—Que veut faire le glorieux chef? se disent les soldats en exécutant ses ordres.
Les bombes sont lancées et éclatent au faîte des murailles, répandant une épaisse fumée sulfureuse, infecte et aveuglante. Gou-So-Gol dit:
—Pendant que les ennemis ne peuvent voir nos actions, mettez debout une poutre et tenez-la solidement.
Agile comme un chat sauvage, Gou-So-Gol l'enlace des pieds et des mains, disant à ses soldats:
—Lorsque je serai en haut du cèdre, vous l'inclinerez lentement et l'appuierez au sommet du rempart.

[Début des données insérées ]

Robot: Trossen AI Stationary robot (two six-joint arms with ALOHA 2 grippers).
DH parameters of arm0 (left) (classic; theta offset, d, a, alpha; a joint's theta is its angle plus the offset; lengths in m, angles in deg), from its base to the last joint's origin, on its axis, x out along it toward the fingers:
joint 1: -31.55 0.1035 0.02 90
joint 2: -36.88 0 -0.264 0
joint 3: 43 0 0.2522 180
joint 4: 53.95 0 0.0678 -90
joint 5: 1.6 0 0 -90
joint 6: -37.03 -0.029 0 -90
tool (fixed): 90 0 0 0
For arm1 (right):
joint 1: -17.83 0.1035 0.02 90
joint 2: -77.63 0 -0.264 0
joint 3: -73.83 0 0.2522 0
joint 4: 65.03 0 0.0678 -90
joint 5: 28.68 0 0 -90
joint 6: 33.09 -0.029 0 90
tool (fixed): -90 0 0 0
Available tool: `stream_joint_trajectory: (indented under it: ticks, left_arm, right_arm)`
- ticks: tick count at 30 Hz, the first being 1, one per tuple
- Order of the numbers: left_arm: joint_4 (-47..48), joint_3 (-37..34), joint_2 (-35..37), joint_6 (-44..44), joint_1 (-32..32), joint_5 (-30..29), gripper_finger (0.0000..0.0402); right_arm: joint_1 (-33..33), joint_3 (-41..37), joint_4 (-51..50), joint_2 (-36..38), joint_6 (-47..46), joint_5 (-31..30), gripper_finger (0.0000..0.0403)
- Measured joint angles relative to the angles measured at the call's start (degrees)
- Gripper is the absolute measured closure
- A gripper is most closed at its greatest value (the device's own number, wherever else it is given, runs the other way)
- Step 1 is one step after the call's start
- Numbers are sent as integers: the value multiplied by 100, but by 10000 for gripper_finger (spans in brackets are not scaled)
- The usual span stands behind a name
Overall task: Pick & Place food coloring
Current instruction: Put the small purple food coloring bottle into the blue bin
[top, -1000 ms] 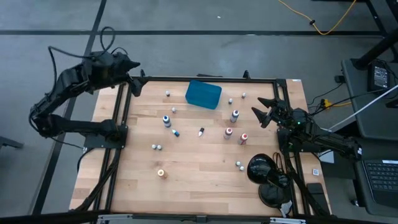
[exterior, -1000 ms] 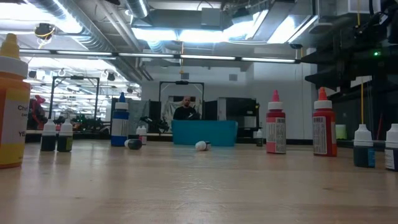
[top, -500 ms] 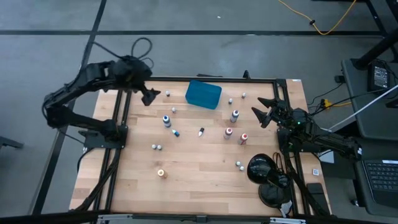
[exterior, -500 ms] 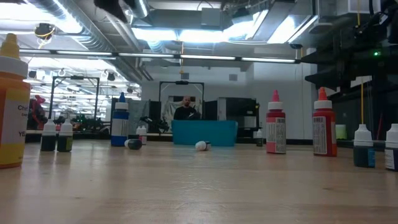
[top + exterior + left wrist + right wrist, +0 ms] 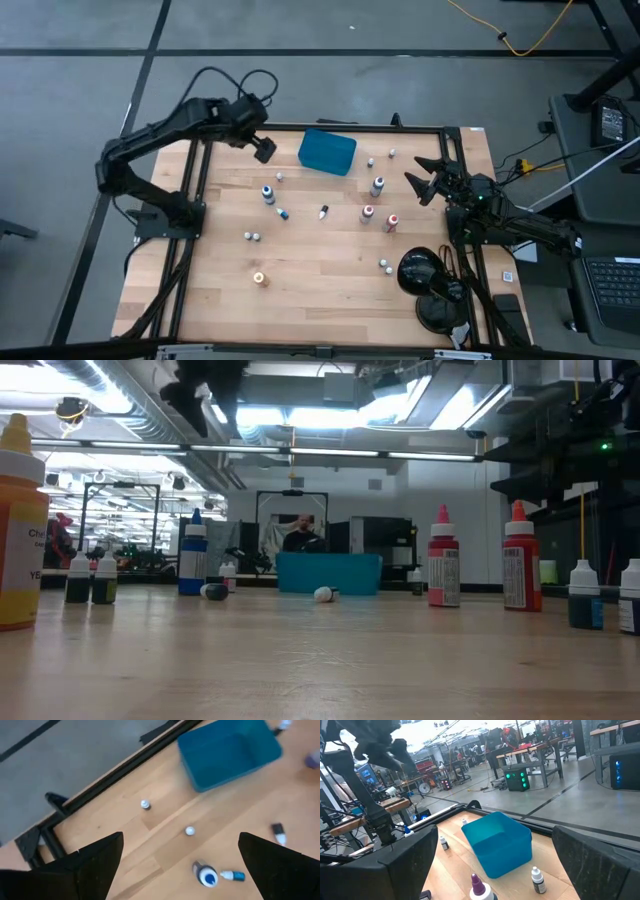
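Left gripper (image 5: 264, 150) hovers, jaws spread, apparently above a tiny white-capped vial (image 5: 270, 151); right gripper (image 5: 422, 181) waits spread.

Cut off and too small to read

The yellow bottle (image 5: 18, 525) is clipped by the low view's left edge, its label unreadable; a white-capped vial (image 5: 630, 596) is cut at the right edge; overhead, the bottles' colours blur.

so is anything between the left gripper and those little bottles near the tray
Nothing visible. The left gripper, open, hovers above the table's far left part, empty. Below it the small white-capped vial and a white cap stand on bare wood, with the teal tray off to the side, not in the path.
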Motion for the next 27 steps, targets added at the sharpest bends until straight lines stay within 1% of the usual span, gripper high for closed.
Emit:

Les assaillants, remplis'd'admiration, poussent de grands cris et glorifient le nom de leur chef. Celui-ci s'élève; mais ses armes l'alourdissent et l'embarrassent; il jette sa pique, ses flèches et son arc, et ne garde que les deux sabres croisés derrière son dos. Bientôt il atteint l'extrémité du mât, qui s'abaisse vers la ville et s'emboîte entre deux créneaux. La fumée a voilé toute cette manœuvre aux assiégés. Gou-So-Gol avec précaution dégage ses jambes et cherche le sol: il se trouve qu'il chevauche un dragon.
—Bon! dit-il.
Et tandis qu'autour de lui les soldats tartares gémissent, toussent et se frottent les yeux, il retourne le canon, et, tranquille, attend que la fumée se dissipe.

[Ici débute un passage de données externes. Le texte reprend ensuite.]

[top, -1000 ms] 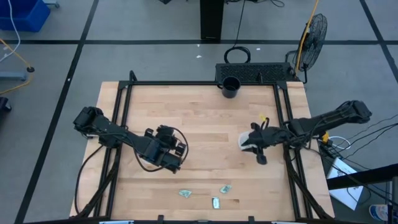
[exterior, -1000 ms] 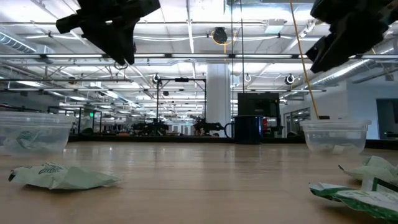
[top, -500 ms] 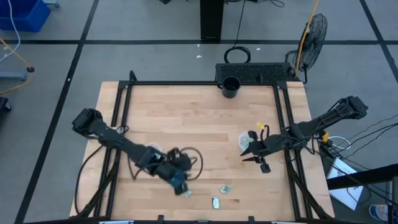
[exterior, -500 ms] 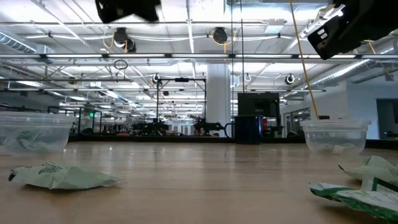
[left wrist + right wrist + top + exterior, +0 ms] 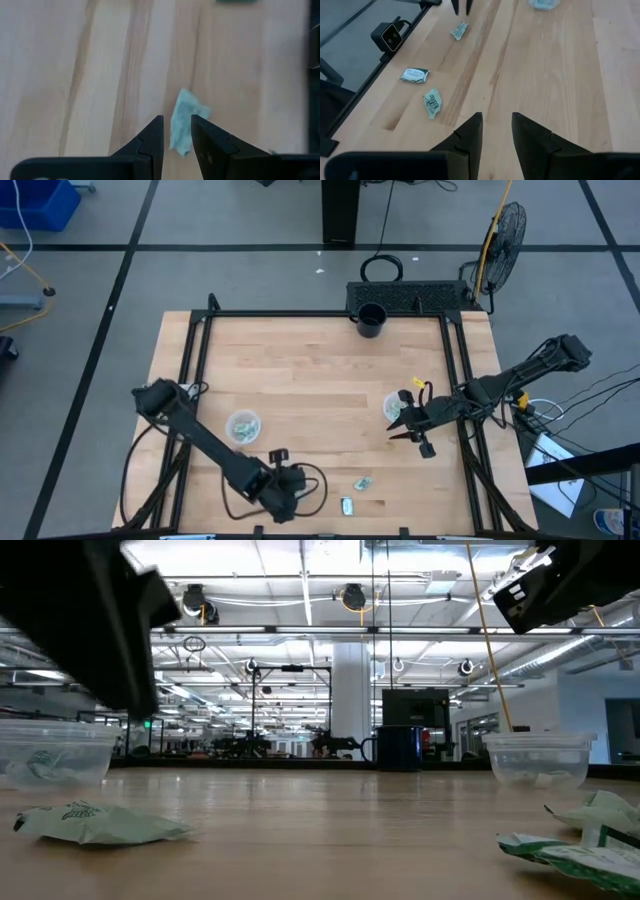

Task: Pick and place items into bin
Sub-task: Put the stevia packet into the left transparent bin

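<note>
Pale green crinkled items lie on the wooden table near its near edge. One (image 5: 186, 125) lies under my left gripper (image 5: 177, 134), which is open, pointing down above it, its fingers to either side and clear of it. The low view shows this item (image 5: 90, 823) flat on the table. Two more items (image 5: 362, 482) (image 5: 347, 505) lie to its right. My right gripper (image 5: 410, 438) is open and empty beside the right clear cup (image 5: 397, 406). The left clear cup (image 5: 243, 425) holds green pieces.
A black mug (image 5: 370, 320) stands at the table's far edge. Black frame rails (image 5: 460, 380) run along the table's sides. A small camera (image 5: 390, 35) sits at the near edge. Bare wood lies between the two cups.
My left gripper has gone from above the left clear cup toward the table's near edge and somewhat right, and now hangs over the leftmost green item. My right gripper has drawn a little toward the near edge, away from the right clear cup, then stayed still.
</note>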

De tous côtés, autour de la ville, les chefs principaux de l'armée rebelle ont imité Gou-So-Gol; des poutres se sont élevées, puis abaissées vers le rempart, y déposant chacun un Tsian-Kiun; et maintenant les soldats, tenant des poutres embrassées, montent l'un derrière l'autre. Lorsque l'étouffante fumée s'élève enfin et plane au-dessus de la ville, les Tartares, épouvantés, se voient assaillis de toutes parts. Gou-So-Gol met feu au canon qu'il a conquis et protége l'escalade de ceux qui le suivent. Quelques assiégés se jettent à genoux et offrent de se rendre; mais Gou-So-Gol dit:
—L'empereur aimé du Ciel a parlé ainsi: «De quoi s'avisent les Tartares de vouloir nous donner ce que nous tenons dans nos mains?»